■ **Work request**
From the entries below, copy each line in which the word "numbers" occurs.

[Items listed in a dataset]
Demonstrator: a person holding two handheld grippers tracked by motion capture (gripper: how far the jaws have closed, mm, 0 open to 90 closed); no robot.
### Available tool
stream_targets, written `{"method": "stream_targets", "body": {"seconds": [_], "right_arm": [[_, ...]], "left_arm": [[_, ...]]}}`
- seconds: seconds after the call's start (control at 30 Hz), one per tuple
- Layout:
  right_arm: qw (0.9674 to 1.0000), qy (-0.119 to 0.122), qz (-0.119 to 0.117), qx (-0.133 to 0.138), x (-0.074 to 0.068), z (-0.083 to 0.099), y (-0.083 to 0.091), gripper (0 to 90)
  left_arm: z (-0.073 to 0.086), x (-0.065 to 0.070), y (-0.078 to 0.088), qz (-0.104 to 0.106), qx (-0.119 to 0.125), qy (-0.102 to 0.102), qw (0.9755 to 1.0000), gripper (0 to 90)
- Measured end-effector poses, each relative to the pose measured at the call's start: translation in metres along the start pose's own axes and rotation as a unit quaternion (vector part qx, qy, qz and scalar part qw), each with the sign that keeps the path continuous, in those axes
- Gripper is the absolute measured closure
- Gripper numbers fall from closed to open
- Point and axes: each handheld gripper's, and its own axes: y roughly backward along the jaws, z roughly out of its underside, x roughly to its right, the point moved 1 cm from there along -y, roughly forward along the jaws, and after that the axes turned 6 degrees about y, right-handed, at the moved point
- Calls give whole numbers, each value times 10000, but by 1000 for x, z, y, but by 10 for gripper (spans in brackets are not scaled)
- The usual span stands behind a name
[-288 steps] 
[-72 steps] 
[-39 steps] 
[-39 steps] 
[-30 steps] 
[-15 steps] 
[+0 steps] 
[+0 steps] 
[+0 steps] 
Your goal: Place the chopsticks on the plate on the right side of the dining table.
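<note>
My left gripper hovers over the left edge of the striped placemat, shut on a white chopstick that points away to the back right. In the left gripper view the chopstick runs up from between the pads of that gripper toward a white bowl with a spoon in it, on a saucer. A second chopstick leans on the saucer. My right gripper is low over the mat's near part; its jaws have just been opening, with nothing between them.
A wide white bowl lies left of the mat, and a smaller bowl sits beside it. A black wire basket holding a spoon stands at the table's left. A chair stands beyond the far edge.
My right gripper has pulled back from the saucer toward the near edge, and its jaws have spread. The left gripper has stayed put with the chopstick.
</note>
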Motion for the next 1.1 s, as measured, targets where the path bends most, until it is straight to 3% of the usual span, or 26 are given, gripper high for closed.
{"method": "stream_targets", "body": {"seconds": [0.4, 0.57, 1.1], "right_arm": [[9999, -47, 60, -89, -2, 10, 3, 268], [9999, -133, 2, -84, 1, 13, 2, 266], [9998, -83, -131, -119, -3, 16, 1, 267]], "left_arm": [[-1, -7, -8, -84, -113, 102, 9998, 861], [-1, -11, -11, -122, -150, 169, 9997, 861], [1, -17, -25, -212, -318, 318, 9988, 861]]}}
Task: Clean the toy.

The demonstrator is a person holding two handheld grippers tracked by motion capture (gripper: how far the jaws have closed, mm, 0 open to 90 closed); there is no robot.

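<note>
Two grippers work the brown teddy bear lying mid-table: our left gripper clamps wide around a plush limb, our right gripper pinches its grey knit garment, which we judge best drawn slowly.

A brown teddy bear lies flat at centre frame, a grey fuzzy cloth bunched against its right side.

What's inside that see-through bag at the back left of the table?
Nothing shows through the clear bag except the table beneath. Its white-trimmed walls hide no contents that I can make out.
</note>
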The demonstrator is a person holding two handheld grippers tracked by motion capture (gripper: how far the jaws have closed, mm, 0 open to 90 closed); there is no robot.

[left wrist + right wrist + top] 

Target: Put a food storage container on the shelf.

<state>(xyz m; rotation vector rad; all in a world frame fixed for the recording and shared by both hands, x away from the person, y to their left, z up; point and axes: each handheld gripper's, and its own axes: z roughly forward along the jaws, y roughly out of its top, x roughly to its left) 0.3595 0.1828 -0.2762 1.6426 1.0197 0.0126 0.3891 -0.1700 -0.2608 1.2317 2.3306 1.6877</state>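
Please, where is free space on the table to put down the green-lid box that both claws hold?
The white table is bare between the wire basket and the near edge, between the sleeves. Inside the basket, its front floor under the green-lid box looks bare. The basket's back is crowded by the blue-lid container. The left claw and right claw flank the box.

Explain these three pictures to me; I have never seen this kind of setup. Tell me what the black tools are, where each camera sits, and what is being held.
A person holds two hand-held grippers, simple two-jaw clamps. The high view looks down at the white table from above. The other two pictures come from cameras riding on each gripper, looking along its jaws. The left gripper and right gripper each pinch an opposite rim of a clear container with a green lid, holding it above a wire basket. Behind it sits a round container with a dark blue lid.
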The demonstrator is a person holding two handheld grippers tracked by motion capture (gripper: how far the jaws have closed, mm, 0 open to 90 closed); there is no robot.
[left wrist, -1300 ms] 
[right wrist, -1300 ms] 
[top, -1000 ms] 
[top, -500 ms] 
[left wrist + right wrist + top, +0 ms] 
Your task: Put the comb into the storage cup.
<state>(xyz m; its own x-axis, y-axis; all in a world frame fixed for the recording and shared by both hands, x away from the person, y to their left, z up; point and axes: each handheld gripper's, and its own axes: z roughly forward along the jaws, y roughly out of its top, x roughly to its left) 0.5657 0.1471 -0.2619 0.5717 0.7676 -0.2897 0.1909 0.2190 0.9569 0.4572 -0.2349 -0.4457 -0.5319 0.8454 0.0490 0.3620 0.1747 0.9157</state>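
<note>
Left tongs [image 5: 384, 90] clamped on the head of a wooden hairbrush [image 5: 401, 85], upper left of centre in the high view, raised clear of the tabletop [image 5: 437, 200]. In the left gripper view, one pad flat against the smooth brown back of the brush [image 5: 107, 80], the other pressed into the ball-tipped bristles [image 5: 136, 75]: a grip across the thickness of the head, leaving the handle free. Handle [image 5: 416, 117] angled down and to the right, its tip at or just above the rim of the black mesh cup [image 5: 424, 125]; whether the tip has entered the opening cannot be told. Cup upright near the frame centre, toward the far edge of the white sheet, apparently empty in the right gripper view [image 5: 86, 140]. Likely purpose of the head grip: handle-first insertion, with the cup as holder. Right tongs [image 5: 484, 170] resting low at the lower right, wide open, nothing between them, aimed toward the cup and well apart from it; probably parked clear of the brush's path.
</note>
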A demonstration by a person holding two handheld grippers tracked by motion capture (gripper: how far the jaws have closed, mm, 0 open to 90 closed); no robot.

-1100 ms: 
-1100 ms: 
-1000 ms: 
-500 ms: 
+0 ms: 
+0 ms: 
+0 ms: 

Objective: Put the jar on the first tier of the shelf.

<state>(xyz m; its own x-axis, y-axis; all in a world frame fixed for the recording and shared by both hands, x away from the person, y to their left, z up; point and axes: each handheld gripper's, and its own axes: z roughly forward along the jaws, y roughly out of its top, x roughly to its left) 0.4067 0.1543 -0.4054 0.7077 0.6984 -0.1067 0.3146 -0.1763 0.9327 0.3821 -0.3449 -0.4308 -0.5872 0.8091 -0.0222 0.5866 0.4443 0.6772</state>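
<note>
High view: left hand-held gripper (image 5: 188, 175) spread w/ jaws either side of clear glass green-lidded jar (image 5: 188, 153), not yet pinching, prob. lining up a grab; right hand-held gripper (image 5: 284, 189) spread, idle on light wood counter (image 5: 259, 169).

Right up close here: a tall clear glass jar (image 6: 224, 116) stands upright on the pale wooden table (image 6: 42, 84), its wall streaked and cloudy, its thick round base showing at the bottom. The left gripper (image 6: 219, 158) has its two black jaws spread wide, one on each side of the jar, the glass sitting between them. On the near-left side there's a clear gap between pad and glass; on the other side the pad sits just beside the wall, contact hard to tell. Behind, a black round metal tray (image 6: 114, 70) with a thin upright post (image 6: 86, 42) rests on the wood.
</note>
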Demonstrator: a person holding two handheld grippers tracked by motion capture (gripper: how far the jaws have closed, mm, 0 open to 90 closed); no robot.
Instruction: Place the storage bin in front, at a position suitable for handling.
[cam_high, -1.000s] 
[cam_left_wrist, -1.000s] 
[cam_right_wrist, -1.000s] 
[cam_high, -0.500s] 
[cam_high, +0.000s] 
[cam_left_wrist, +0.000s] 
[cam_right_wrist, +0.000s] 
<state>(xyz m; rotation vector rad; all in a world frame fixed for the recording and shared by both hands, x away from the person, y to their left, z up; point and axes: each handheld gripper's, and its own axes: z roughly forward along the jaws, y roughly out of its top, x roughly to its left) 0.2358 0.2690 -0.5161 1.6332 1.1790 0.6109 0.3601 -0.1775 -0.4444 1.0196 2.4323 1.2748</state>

■ **Answer for this exercise**
- Gripper numbers fall from closed to open
- Calls give whole numbers, each value times 10000, but by 1000 for x, z, y, but by 10 for gripper (spans in brackets are not scaled)

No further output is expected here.